Daily Market Commentary

Canadian Headlines

  • Bank of Nova Scotia’s years-long turnaround of its Latin America-focused international unit faced a setback last quarter as the division’s lending margins contracted and non-interest revenue slipped. The unit’s total revenue came in at C$2.42 billion ($1.86 billion) in the fiscal third quarter, the Toronto-based bank said in a statement Tuesday. While that’s up 2.4% from a year earlier, it trailed analysts’ C$2.54 billion average estimate. Overall profit also missed expectations. Scotiabank has revamped its international business in recent years, shedding smaller and less-profitable operations while investing more in larger markets such as Chile. But in the three months through July, the unit’s net interest margin contracted by 1 basis point from the prior quarter, despite interest-rate increases in the region, while non-interest income slipped because of declines in “market-sensitive” revenue, the bank said.
  • Rogers Communications Inc. is still waiting to see if it can win regulatory approval for a takeover of a smaller Canadian cable company, 17 months after it was first announced. The situation has handed a huge advantage to its two biggest rivals, according to an industry analyst. Canada’s largest wireless and cable firm agreed to a C$20 billion ($15.4 billion) deal to buy Shaw Communications Inc. in a friendly offer announced in March 2021. The country’s antitrust regulator is trying to block the transaction, delaying it. It’s now possible it won’t close until early 2023, if it closes at all — forcing Rogers to ask holders of M&A bonds on Monday if they’ll agree to relax the terms.  The halting of the deal is “disproportionately favorable” to rivals BCE Inc. and Telus Corp., BMO Capital Markets analyst Tim Casey said. It has given them time to improve their 5G wireless and fixed-line networks to compete with Rogers, and their shares have outperformed since the Shaw merger was announced, Casey said in a report to investors.

World Headlines

  • European equities were little changed as traders digested a slew of economic data, which offered insight about the likelihood of a recession in the 19-nation euro zone amid the looming energy crisis. The Stoxx Europe 600 Index was almost flat as of 9:22 a.m. in London. Media and health care led declines, while energy outperformed as the oil price rose. Among individual movers, A.P. Moller-Maersk A/S slumped after being among shipping stocks cut to sell by Citigroup Inc. The European stock benchmark is unwinding its recent rally as investors grapple with uncertainty about central bank policy, gas inflows from Russia and the extent of the economic slowdown. With the European Central Bank’s next meeting just over two weeks away, an account of the July meeting due on Thursday is set to offer some insight about policy. Traders are also anticipating comments from officials at the Economic Policy Symposium in Jackson Hole, Wyoming.

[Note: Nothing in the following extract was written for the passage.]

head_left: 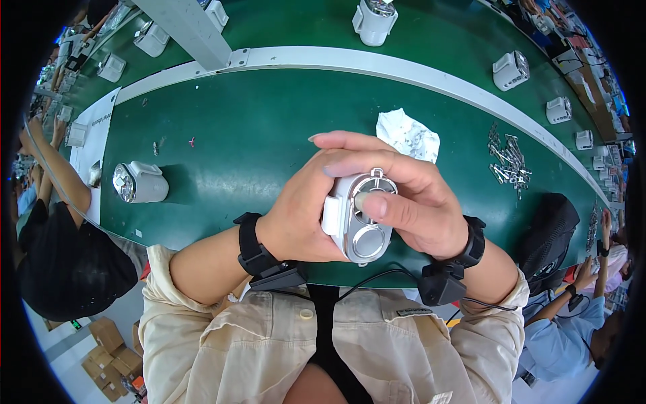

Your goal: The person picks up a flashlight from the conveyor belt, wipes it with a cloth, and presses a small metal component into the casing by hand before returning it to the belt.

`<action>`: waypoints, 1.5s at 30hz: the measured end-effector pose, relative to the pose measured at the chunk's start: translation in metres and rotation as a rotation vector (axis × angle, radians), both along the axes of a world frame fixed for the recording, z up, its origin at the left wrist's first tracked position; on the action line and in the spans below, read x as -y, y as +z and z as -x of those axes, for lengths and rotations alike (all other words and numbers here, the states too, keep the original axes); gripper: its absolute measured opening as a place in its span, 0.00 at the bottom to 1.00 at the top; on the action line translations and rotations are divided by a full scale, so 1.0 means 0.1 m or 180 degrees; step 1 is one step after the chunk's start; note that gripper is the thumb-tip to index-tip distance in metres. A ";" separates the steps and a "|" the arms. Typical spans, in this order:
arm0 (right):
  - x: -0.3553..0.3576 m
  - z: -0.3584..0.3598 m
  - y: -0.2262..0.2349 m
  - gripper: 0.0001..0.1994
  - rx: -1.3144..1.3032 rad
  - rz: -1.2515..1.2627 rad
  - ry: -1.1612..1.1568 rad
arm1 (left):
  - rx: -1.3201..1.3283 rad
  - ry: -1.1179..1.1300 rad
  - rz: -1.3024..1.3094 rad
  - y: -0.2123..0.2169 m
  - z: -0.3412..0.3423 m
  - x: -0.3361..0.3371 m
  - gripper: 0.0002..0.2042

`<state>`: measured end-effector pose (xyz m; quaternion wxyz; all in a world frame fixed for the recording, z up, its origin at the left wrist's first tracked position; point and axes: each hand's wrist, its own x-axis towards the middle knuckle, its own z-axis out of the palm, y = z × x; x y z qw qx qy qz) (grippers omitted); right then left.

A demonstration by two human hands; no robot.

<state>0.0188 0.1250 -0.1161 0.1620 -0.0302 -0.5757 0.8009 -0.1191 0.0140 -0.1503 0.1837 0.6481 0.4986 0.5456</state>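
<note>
Above the near edge of the green table (256, 135), a white handheld lamp (369, 244) with a shiny silver face and two round sections is between my hands. My left hand (293, 198) wraps round its side, where a white handle sticks out. Curled over the far end is my right hand (431, 209), its thumb pressing on the upper round section of the face. A small metal loop shows at the lamp's far end. My fingers hide much of the lamp's body. Another such lamp (149, 184) lies on the table to the left.
Beyond my hands lies a crumpled white sheet (408, 137); to its right is a pile of small metal parts (510, 165). A white rail (350, 59) crosses the far side, with more lamps behind it. A black bag (548, 232) sits at right. People sit on both sides.
</note>
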 end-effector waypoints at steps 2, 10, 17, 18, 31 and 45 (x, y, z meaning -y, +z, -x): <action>-0.02 -0.01 0.03 0.17 0.0005 -0.0109 0.0015 | -0.0017 -0.0075 -0.0135 0.00 0.01 -0.02 0.37; 0.00 -0.02 0.05 0.19 0.0069 -0.0176 0.0103 | 0.0232 -0.0055 -0.0051 0.02 -0.01 0.01 0.37; -0.02 -0.02 0.08 0.18 0.0053 -0.0197 0.0050 | 0.0341 -0.0019 0.0068 0.03 -0.06 0.04 0.38; -0.02 -0.03 0.08 0.18 0.0051 -0.0197 0.0049 | 0.0354 -0.0059 0.0105 0.03 -0.06 0.04 0.38; -0.12 -0.01 0.30 0.15 0.0170 0.0482 0.0197 | 0.0334 -0.0157 0.0458 0.25 -0.01 -0.01 0.44; -2.23 0.22 0.20 0.20 0.2016 -0.2930 -0.4033 | 0.0378 0.0344 0.0367 0.52 0.18 0.32 0.43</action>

  • US index futures wavered, Treasuries nursed losses and the dollar was steady as markets awaited more clarity on the Federal Reserve’s monetary policy path from the Jackson Hole central bankers’ symposium later this week. Futures on the the S&P 500 and Nasdaq 100 fluctuated after US stocks plunged the most in two months on Monday. The 10-year Treasury yield held above 3% and a gauge of the dollar hovered at a five-week high as investors also weighed new evidence that that soaring prices and the war in Ukraine are tipping the world into a recession. The Fed, meanwhile, is walking a tightrope in trying to contain price pressures while averting recession. The US purchasing managers’ index due later Tuesday will provide fresh clues on the outlook for the world’s biggest economy, after data from Europe to Asia showed weakening activity. Quantitative tightening by the US central bank is set to kick into gear next month, presenting another potential headwind for equities.

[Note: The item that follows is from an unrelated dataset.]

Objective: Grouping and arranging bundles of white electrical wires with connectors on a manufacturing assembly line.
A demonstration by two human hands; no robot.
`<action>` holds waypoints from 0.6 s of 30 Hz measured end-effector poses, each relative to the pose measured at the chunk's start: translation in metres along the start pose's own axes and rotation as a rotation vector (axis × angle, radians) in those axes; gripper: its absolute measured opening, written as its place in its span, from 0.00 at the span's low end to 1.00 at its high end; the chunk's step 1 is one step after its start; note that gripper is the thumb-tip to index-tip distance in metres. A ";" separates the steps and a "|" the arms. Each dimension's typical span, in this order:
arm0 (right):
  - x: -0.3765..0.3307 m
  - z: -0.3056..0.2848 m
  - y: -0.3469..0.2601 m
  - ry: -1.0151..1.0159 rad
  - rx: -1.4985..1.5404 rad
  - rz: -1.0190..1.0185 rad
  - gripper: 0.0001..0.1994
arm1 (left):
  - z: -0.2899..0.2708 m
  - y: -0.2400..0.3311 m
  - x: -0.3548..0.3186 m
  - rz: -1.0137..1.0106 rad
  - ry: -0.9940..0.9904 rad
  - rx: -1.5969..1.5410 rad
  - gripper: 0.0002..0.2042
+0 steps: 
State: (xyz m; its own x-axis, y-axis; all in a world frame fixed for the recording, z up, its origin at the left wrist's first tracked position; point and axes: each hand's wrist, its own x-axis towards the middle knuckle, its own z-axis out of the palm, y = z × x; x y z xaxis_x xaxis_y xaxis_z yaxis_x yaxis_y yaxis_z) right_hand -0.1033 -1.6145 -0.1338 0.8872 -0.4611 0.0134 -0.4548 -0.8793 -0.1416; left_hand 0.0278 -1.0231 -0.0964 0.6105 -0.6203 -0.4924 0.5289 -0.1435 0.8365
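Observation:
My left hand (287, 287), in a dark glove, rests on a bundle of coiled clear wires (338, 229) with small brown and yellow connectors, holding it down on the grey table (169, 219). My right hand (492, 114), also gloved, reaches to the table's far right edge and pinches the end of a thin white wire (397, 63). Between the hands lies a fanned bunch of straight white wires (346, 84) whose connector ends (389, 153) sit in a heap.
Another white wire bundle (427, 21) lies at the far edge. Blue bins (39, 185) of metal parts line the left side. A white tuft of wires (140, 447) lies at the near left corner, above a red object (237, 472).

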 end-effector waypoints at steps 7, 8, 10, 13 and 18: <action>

  • Asian shares dropped as investors reduced bets on tech and other growth stocks amid receding expectations of slower monetary tightening by the Federal Reserve. The MSCI Asia Pacific Index fell as much as 1.2% to the lowest level in five weeks. TSMC, Sony and Samsung were among the biggest contributors to the drop. Benchmarks in most countries were in the red, with key measures in Japan, South Korea, Australia and the Philippine tumbling more than 1%. Expectations are building ahead of this week’s Jackson Hole central banker meeting that Federal Reserve Chair Jerome Powell will double down on the need to tame inflation. That’s helped cool the recent equity rally that was fueled by bets on slower interest rate hikes.

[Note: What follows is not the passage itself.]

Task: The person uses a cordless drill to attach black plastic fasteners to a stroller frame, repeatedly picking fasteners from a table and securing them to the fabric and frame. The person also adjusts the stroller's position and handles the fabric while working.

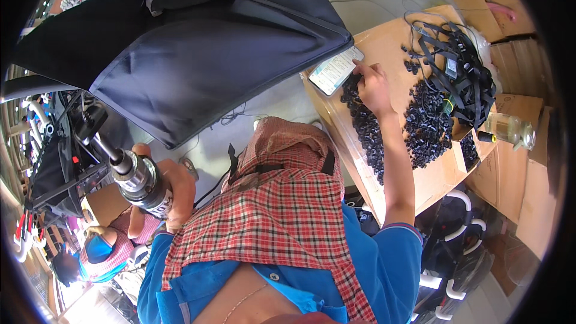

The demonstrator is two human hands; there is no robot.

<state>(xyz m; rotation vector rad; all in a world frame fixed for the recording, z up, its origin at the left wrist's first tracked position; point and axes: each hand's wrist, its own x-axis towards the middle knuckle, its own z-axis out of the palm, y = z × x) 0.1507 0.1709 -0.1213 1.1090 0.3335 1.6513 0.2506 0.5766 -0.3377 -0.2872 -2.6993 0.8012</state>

  • Oil rose near $92 a barrel in New York after Saudi Arabia said OPEC+ may be forced to cut production to stabilize a volatile market. “Extreme” volatility and a lack of liquidity mean futures are increasingly disconnected from fundamentals, Saudi Oil Minister Prince Abdulaziz bin Salman told Bloomberg. That put a floor under prices in a bumpy session on Monday and prompted some Asian refiners to voice concerns about market uncertainty. Oil has seen a tumultuous period of trading since Russia’s invasion of Ukraine in late February upended flows. OPEC+ has reversed all of the output cuts made during the pandemic, but Prince Abdulaziz suggested the cartel may need to tighten production again when it meets next month to discuss supply targets.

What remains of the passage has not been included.